LALL offers a variety of learning opportunities throughout the year.
Upcoming offerings are listed below. Be among the first to know about upcoming offerings by signing up for our email list.
A selection of past offerings are also included below to highlight some examples of LALL programming.
What do the Elgin Marbles, New Orleans after Hurricane Katrina, and a Cambodian temple near the Thailand border have in common? They all provide a means of understanding our ties to the past and how heritage can have both positive and negative implications. These examples also show how heritage can be preserved, reinforced, modified, and in some cases manipulated. Heritage is also dynamic and ever-changing, even when we talk about elements of the past. Throughout this presentation we will discuss the three cases above along with many others to explore the complex nature of our connection to heritage.
Scott Gallimore is an Associate Professor in the Department of Archaeology & Heritage Studies and the Associate Dean of Arts: Student Affairs. His research focuses on the country of Greece during the period of the Roman Empire (1st to 7th century AD), with an emphasis on economic history and landscape studies. He has conducted field work on the island of Crete and in the Peloponnese region of southern Greece.
Although the Mozart Requiem is a beloved iconic musical masterpiece, it was unfinished when its composer died at the age of 35. This talk explores various attempts over the past 230 years to complete a musical work in progress which turned out to be Mozart's swan song.

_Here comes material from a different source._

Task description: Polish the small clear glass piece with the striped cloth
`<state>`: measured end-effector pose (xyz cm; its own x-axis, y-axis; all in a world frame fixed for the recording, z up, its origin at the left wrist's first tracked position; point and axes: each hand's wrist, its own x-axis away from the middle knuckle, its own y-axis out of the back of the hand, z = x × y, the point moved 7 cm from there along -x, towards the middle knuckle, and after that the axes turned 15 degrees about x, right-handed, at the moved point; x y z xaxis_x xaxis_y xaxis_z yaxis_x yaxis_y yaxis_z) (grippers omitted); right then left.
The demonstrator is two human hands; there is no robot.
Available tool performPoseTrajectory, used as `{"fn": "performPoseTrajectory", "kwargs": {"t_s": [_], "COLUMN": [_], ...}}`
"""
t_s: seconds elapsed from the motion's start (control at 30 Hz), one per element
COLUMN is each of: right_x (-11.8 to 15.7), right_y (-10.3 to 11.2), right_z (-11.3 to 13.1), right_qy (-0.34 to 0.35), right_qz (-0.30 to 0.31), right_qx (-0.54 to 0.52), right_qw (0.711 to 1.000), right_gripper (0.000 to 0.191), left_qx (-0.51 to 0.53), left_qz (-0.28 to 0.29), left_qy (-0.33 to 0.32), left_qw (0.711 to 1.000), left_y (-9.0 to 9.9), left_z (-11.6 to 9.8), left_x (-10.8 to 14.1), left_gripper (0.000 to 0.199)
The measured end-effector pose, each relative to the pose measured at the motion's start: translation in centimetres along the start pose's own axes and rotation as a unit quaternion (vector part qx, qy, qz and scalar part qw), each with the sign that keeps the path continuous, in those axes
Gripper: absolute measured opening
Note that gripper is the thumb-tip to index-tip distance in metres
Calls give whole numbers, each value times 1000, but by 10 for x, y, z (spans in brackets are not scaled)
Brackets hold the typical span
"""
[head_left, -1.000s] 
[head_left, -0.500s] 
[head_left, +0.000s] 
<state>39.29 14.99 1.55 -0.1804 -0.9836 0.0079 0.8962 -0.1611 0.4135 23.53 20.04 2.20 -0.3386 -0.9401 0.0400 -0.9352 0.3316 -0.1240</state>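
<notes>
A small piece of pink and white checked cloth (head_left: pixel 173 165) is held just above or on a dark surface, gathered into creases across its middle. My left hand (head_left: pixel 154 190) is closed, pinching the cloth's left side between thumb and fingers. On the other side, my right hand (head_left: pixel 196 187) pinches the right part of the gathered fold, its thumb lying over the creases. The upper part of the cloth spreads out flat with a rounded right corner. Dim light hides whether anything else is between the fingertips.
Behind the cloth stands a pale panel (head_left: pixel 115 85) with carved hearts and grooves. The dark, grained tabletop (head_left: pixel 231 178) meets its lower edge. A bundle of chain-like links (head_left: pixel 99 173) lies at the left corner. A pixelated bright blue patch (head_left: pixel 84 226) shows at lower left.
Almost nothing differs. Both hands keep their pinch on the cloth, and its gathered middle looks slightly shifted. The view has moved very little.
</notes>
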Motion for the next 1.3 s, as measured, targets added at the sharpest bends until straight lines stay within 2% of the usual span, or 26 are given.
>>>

Howard Dyck is the Artistic Director of the Nota Bene Baroque Players & Singers, Artistic Director Emeritus of the Grand Philharmonic Choir (Kitchener-Waterloo) and Conductor Emeritus of the Bach Elgar Choir (Hamilton). He is well known across Canada as the former programme host of Choral Concert and Saturday Afternoon at the Opera on CBC Radio. In 2013 he was conductor-in-residence of the Kunming Nie Er Symphony Orchestra in China.

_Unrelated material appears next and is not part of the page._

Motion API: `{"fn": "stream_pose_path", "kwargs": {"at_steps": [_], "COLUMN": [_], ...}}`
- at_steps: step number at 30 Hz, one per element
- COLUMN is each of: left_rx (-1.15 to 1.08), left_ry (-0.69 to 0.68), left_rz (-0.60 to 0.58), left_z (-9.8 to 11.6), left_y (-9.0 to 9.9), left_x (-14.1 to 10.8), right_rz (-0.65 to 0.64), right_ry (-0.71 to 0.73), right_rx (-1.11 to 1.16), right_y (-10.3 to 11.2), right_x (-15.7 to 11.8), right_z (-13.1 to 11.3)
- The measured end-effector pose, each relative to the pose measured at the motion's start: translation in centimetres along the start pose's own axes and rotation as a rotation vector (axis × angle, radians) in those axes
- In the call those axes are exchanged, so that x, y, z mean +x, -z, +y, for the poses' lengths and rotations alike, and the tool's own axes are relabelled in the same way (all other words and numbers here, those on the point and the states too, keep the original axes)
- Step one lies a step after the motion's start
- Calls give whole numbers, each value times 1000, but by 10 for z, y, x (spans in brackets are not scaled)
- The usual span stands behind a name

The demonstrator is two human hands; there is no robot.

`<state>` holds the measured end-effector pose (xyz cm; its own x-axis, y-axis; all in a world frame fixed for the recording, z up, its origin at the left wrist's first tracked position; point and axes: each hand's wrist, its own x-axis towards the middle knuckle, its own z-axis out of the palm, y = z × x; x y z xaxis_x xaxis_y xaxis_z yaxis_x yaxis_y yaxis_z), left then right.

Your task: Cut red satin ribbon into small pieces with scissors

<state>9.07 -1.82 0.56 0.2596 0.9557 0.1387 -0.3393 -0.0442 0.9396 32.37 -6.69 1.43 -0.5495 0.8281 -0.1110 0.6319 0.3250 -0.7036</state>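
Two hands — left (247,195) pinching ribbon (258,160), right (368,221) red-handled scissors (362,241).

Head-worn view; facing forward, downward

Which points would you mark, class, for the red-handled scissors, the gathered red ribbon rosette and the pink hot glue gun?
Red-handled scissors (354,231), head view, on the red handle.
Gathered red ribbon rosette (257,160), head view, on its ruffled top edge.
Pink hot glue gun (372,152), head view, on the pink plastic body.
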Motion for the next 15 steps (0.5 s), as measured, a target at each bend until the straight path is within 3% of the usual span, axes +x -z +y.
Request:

Howard’s international conducting career has taken him to twenty countries on three continents where he has conducted, among others, the Toronto Symphony Orchestra, the Winnipeg Symphony Orchestra, the National Arts Centre Orchestra, the Arnold Schoenberg Choir of Vienna, the Mozarteum Orchestra (Austria), the Prague Radio Symphony Orchestra, the Sofia Philharmonic Orchestra and Obretenov Choir (Bulgaria), the Bach Collegium and Gächinger Kantorei (Germany), the Taipei Symphony Orchestra & Chorus (Taiwan), and the State Symphony Orchestra of St. Petersburg (Russia).
His discography includes: Bach – Missa Brevis in g; Handel – Messiah Highlights (SONY Classical); Verdi – Requiem; Beethoven – Missa Solemnis (EMI); Brahms – Ein deutsches Requiem.
Singers of international distinction who have performed under Howard’s baton include: Sondra Radvanovsky, Nathalie Paulin, Measha Brueggergosman, Suzie Leblanc, Karina Gauvin, Marie-Nicole Lemieux, Catherine Robbin, Maureen Forrester, Susan Platts, Daniel Taylor, Richard Margison, Ben Heppner, Rufus Müller, Michael Schade, Gary Relyea, Nathaniel Watson, John Relyea, Russell Braun, James Westman, and Nathan Berg.
Howard has received numerous honours for his musical contributions, both nationally and internationally. He holds honorary Doctor of Laws degrees from the University of Waterloo and Wilfrid Laurier University, and is an Honorary Professor of Music at Yunnan Arts University (Kunming, China). Howard is a Member of the Order of Canada, and a recipient of the Queen’s Golden and Diamond Jubilee Medals. A Waterloo Region Arts Awards Lifetime Achievement Award winner, he was inducted into the Waterloo Region Hall of Fame.
In recent years, he has officiated at approximately 120 Canadian citizenship ceremonies, having sworn in some 6000 new Canadians.
Our lives are replete with changes that indicate a time of transition. These changes can happen suddenly and unexpectedly or slowly and over a long period of time. Every change begins with an ending that invites us to enter into a journey of transition. This often paradoxical journey provides the opportunity to explore our losses, while we evaluate, reorient and redeﬁne our thoughts, beliefs, emotions, even our body and spirit. Grief and mourning that accompany loss are painful, yet may also be mysteriously hope-ﬁlled when we move through transitions with awareness and courage.
Martina C Steiger, ThD, Professor Emeritus at Holos University Graduate Seminary, is a 2013 graduate of the Master of Science program in Narrative Medicine at Columbia University in New York.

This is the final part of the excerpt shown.